Waite: We are involved in an incubator project in Seattle called Accelerator. We are the second largest partner, but it's an unusual setup in that there were four venture funds and Amgen who were initial partners in the deal.

But with it, we can take some interesting very early-stage risk in what are truly academic technologies and give them 18 to 24 months of runway and put some commercial oriented people around those projects. And then we can develop these companies. With all these partners involved, you have a built-in financing vehicle to make sure these companies hit their milestones and have the capital around the table to actually build a business.

Graham: We are involved as well. We represent all the companies that have come out of Accelerator, and it certainly is, well, an obviously exciting concept.

But I don't know whether this is the kind of model that can be replicated elsewhere or perhaps even should be replicated.

For this or any incubator to have a chance of working, a lot has to come together in the right way, and I think the situation in Seattle might be somewhat unique.

Janney: We funded a company recently where it was a guy-and 20 years of his work. It would be hard in an incubator to do that with a biotech company.

But maybe there's a technology that can be separated into a lot of different opportunities, such diagnostic or therapeutic. Perhaps those could then be separated in an incubator.

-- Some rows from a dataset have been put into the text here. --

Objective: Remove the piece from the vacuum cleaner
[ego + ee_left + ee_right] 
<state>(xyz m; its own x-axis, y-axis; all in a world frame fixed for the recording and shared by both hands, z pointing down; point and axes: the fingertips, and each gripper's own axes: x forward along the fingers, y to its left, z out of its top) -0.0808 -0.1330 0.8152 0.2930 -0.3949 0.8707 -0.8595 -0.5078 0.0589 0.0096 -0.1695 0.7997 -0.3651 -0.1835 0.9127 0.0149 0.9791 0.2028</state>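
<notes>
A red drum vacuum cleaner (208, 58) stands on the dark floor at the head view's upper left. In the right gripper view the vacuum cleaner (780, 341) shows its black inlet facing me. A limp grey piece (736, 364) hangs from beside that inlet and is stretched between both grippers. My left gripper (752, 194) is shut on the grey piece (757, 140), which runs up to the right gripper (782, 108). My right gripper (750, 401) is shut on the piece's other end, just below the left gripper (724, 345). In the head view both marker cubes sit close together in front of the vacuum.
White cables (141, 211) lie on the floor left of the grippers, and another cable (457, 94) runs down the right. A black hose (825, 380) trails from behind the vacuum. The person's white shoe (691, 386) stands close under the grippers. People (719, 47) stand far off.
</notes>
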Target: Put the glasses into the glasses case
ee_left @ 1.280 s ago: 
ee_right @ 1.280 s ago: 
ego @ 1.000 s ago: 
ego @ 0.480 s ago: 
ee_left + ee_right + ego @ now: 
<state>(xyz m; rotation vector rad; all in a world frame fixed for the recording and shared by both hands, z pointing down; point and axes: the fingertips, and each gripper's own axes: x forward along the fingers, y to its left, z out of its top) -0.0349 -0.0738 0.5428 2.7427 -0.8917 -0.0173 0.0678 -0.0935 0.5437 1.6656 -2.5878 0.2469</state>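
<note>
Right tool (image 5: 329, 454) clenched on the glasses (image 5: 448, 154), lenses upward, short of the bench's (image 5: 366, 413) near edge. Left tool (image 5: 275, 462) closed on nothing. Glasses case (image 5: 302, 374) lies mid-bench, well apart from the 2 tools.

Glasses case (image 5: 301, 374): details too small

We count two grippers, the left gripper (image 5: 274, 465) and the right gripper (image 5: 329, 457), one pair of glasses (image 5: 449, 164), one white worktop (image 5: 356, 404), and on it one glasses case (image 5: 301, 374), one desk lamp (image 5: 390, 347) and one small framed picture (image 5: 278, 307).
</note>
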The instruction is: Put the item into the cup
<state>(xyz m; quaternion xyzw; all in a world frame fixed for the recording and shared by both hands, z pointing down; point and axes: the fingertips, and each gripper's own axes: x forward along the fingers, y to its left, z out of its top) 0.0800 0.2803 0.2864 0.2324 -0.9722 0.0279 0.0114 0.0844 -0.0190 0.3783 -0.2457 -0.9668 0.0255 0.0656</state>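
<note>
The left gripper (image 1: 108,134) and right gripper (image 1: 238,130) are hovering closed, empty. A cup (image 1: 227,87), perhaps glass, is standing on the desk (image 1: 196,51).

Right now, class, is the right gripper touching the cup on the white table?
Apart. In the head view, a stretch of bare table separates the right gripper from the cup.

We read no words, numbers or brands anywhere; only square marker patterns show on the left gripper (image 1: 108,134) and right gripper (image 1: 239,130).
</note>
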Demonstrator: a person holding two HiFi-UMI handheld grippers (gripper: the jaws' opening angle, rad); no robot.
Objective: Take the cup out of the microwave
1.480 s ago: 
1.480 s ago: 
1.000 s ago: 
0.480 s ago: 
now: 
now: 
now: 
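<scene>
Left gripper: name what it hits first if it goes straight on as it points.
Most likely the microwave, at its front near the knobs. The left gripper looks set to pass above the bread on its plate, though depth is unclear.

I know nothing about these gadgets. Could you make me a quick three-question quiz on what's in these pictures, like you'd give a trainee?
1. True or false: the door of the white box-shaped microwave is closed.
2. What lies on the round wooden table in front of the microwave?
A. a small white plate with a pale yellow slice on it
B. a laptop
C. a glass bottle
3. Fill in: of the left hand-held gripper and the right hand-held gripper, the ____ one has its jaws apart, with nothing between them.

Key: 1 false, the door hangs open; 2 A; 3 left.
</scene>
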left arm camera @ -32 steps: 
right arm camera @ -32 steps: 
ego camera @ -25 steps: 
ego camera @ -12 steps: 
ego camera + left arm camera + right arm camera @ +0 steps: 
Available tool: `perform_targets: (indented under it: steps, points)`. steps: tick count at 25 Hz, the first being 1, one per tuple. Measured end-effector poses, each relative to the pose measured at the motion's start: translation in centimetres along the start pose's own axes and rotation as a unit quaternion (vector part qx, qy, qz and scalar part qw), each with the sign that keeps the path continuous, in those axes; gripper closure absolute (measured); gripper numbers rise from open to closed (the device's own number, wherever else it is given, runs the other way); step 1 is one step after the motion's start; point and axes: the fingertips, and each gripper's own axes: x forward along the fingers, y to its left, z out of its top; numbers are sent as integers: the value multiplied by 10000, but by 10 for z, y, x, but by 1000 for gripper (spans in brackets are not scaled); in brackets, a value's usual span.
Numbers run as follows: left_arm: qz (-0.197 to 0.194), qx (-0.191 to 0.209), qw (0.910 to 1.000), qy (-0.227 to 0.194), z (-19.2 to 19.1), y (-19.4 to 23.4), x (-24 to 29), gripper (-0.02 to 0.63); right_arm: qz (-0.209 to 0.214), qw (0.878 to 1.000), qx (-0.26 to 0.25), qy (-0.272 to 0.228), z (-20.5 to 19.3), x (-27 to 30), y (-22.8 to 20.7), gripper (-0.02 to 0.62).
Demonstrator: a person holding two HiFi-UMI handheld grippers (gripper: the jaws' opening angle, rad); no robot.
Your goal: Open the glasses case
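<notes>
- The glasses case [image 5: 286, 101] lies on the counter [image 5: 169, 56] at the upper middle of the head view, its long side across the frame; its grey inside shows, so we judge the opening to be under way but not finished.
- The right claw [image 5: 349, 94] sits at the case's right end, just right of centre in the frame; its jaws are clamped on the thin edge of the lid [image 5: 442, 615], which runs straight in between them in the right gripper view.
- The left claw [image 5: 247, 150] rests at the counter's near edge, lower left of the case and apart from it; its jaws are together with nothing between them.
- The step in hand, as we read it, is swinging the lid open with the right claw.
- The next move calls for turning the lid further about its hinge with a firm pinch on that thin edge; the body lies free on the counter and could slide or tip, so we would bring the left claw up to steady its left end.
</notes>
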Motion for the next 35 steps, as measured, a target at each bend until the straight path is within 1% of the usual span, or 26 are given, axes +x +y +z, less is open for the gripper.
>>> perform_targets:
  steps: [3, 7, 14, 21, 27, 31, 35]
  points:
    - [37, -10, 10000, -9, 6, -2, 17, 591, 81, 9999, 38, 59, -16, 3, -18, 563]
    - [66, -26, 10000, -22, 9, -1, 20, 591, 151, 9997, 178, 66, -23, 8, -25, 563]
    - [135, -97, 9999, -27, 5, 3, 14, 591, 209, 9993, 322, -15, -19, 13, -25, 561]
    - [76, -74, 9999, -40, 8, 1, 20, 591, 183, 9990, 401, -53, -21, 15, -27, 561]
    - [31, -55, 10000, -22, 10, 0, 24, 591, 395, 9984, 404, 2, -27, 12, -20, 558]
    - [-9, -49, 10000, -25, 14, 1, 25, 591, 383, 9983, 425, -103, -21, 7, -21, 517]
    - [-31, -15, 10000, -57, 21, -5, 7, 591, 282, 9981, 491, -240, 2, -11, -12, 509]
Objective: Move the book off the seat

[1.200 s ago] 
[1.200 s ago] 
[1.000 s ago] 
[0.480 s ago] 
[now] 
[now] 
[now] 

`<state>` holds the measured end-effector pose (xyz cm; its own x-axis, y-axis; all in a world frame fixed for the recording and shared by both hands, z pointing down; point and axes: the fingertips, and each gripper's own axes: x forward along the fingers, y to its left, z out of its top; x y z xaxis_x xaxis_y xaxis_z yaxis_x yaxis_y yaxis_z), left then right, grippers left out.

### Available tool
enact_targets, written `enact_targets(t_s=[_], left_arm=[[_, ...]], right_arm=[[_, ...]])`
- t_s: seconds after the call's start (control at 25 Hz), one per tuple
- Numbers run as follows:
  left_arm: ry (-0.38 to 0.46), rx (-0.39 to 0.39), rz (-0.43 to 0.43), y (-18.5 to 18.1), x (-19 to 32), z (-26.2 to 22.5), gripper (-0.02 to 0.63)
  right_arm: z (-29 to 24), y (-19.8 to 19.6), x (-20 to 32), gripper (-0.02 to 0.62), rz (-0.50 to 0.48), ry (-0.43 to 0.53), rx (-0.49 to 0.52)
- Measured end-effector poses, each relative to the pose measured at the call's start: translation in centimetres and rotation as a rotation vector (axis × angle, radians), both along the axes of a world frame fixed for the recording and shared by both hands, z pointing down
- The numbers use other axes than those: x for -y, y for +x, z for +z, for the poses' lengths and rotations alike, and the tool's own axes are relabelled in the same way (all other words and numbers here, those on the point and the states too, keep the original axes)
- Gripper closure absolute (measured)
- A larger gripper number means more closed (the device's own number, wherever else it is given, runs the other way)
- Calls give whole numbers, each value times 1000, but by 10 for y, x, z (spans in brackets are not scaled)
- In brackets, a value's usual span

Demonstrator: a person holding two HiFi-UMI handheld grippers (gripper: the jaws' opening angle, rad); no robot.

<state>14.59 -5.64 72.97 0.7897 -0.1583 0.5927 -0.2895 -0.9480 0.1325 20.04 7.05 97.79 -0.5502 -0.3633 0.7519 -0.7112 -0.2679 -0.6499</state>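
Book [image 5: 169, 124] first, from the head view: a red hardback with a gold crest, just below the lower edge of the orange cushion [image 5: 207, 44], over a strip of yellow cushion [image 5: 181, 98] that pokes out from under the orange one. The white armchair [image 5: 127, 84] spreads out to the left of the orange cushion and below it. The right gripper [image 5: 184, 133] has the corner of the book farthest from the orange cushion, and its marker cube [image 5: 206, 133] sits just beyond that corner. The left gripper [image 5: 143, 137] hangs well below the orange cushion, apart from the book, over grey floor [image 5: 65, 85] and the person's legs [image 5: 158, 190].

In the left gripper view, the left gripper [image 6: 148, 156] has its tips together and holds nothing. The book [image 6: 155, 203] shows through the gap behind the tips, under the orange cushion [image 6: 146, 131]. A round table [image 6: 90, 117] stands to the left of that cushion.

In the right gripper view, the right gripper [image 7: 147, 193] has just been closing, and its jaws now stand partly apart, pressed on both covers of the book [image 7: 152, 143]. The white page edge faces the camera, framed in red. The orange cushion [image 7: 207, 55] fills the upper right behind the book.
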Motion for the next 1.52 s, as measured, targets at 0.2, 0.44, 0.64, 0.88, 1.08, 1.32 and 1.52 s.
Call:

Topper: The problem is that it takes a lot of money to make a little money in biotech.

If you're committing to raising $100 million, then you're going public at $200 million, at best, if everything goes perfectly.

Linehan: If you take a long-term view and you have the cash and you wait it out, you've got good company, good management team, the ultimate good products, then you're going to make a lot of money.

Challenges

VCJ: So what are some big challenges you're facing?

Topper: It would be great to have some high quality companies go public.

Waite: And get valued well.

Topper: Yeah, get reasonable valuation and get investors interested again.

Janney: We need some really nice clinical results, just you know, kick-ass terrific results that people look and say this is a multi-billion dollar company. A string of those will change the dynamics.

Linehan: And it will start a new cycle right over again.